Arnaldo Salvado

Personal information
- Full name: Arnaldo José da Silva Salvado
- Date of birth: 27 January 1959 (age 66)
- Place of birth: Quelimane, Mozambique

Managerial career
- Years: Team
- 1983–1986: Clube Ferroviário Pemba
- 1990–1994: CD Costa do Sol
- 1995–2001: Clube Ferroviário de Maputo
- 1997–2000: Mozambique
- 2001–2002: Black Leopards FC
- 2003: CD Maxaquene
- 2005–2006: CD Costa do Sol
- 2008–2009: Atlético Muçulmano da Matola
- 2010–2014: CD Maxaquene
- 2014: CD Costa do Sol
- 2016–2017: Clube Ferroviário de Nampula

= Arnaldo Salvado =

Mozambican football manager (born 1959)

Arnaldo José da Silva Salvado (born 27 January 1959) is a Mozambican former football manager who last managed Clube Ferroviário de Nampula.

==Life and career==
Salvado was born on 27 January 1959 in Quelimane, Mozambique. He studied civil engineering. He has been described as a "temperamental man". In 1983, he was appointed manager of Mozambican side Clube Ferroviário Pemba. In 1990, he was appointed manager of Mozambican side CD Costa do Sol. In 1995, he was appointed manager of Mozambican side Clube Ferroviário de Maputo. In 1997, he was appointed manager of the Mozambique national football team. In 2001, he was appointed manager of South African side Black Leopards FC. In 2003, he was appointed manager of Mozambican side CD Maxaquene.

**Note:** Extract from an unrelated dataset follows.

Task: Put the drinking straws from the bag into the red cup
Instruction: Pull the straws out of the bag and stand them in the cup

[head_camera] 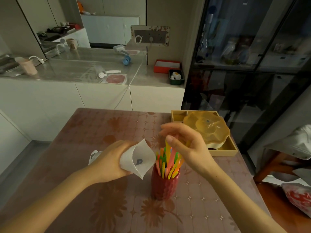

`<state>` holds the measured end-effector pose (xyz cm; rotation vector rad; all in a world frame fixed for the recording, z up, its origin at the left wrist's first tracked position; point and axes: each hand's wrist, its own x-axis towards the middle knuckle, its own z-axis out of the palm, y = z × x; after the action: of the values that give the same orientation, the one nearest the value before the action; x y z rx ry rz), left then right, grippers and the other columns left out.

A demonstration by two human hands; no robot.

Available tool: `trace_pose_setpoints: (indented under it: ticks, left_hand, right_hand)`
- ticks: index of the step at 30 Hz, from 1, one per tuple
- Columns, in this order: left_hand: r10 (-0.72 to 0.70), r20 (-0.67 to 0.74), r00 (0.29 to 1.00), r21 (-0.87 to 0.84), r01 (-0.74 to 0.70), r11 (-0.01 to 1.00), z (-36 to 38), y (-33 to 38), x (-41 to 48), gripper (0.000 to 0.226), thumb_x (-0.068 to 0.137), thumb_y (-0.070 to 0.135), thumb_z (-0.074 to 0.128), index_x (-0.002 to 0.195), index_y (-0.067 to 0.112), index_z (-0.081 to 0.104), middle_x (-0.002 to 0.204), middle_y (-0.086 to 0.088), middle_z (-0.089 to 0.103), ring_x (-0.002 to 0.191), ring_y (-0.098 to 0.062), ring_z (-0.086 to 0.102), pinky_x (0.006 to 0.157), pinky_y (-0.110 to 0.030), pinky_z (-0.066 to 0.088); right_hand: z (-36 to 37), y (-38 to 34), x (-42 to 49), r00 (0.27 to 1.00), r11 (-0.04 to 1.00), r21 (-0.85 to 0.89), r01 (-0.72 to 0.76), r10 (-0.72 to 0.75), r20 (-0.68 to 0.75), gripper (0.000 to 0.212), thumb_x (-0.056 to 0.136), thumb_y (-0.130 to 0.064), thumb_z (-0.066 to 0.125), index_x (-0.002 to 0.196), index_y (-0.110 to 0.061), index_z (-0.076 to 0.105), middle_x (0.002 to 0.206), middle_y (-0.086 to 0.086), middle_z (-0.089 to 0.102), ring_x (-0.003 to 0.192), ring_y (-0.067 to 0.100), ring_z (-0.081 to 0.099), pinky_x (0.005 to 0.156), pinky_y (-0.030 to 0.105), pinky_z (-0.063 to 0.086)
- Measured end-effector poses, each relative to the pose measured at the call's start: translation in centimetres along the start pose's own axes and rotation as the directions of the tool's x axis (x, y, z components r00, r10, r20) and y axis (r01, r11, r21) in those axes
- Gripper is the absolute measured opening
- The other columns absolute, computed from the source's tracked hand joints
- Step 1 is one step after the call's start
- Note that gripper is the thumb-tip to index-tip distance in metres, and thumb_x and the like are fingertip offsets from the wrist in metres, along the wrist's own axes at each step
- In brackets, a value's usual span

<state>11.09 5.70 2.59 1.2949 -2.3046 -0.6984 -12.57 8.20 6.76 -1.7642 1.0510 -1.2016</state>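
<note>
Coloured drinking straws [168, 161] were stood upright in the red cup [164, 185] on the worktop [101, 132]. Their tops were pinched by the right hand [186, 147]. The white bag [139, 158], mouth open toward the cup, was gripped by the left hand [111, 160].

1. There is one view, from a camera on the person's head.
2. It faces forward and down onto the table [104, 132].
3. Both hands sit close below it; the counter [80, 69] and the cabinet [252, 64] lie farther off.
</note>
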Motion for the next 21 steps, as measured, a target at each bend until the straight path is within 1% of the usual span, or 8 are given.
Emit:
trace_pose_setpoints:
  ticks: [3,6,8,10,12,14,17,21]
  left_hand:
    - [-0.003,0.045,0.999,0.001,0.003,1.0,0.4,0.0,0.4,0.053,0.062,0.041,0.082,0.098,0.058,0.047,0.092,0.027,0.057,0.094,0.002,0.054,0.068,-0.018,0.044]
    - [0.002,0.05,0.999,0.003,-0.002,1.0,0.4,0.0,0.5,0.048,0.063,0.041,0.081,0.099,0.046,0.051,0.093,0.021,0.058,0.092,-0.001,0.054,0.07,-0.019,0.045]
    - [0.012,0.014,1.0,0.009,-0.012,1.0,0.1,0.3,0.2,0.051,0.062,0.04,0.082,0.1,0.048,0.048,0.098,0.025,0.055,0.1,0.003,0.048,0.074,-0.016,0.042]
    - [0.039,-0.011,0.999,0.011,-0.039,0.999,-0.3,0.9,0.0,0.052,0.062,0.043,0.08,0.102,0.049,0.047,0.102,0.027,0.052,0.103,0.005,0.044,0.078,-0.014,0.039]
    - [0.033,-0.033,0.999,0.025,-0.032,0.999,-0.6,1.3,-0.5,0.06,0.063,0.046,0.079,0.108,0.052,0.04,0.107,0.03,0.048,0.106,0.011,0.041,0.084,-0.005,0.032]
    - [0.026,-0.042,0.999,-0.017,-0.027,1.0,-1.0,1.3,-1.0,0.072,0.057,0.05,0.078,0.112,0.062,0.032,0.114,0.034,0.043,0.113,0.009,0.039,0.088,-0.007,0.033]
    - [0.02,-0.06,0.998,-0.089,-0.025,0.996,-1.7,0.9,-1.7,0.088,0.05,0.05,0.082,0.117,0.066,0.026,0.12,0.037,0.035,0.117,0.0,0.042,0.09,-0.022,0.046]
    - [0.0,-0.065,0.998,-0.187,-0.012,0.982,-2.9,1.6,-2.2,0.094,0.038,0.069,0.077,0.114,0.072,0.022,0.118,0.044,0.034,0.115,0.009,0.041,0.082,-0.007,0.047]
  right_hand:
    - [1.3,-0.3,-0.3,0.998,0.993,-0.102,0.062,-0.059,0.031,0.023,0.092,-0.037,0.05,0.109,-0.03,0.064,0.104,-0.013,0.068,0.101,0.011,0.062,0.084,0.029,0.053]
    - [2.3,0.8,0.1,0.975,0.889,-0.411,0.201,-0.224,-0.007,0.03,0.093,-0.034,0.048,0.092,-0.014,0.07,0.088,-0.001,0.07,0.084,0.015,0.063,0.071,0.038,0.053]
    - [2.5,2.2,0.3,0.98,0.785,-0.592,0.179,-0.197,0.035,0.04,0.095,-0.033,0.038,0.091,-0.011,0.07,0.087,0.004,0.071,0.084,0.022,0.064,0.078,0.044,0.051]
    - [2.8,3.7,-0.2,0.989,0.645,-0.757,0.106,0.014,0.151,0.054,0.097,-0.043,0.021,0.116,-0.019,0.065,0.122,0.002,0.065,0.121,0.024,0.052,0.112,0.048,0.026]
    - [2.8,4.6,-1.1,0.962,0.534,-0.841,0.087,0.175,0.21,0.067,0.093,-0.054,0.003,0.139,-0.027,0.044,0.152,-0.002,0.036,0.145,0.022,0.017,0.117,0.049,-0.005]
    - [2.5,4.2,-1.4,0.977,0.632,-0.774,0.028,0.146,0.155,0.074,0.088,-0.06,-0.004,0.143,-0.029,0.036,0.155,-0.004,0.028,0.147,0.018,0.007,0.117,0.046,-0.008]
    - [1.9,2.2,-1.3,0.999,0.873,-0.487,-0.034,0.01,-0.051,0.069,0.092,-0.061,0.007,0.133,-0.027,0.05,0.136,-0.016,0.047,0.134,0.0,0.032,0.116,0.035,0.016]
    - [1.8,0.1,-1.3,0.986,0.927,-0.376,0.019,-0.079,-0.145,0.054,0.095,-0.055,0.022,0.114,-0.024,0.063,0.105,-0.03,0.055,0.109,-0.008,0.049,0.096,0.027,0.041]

In 2005, he returned as manager of Mozambican side CD Costa do Sol. In 2008, he was appointed manager of Mozambican side Atlético Muçulmano da Matola. In 2010, he returned as manager of Mozambican side CD Maxaquene. In 2014, he returned as manager of Mozambican side CD Costa do Sol for the second time. In 2016, he was appointed manager of Mozambican side Clube Ferroviário de Nampula. He has been regarded as one of the most decorated managers in Mozambican football.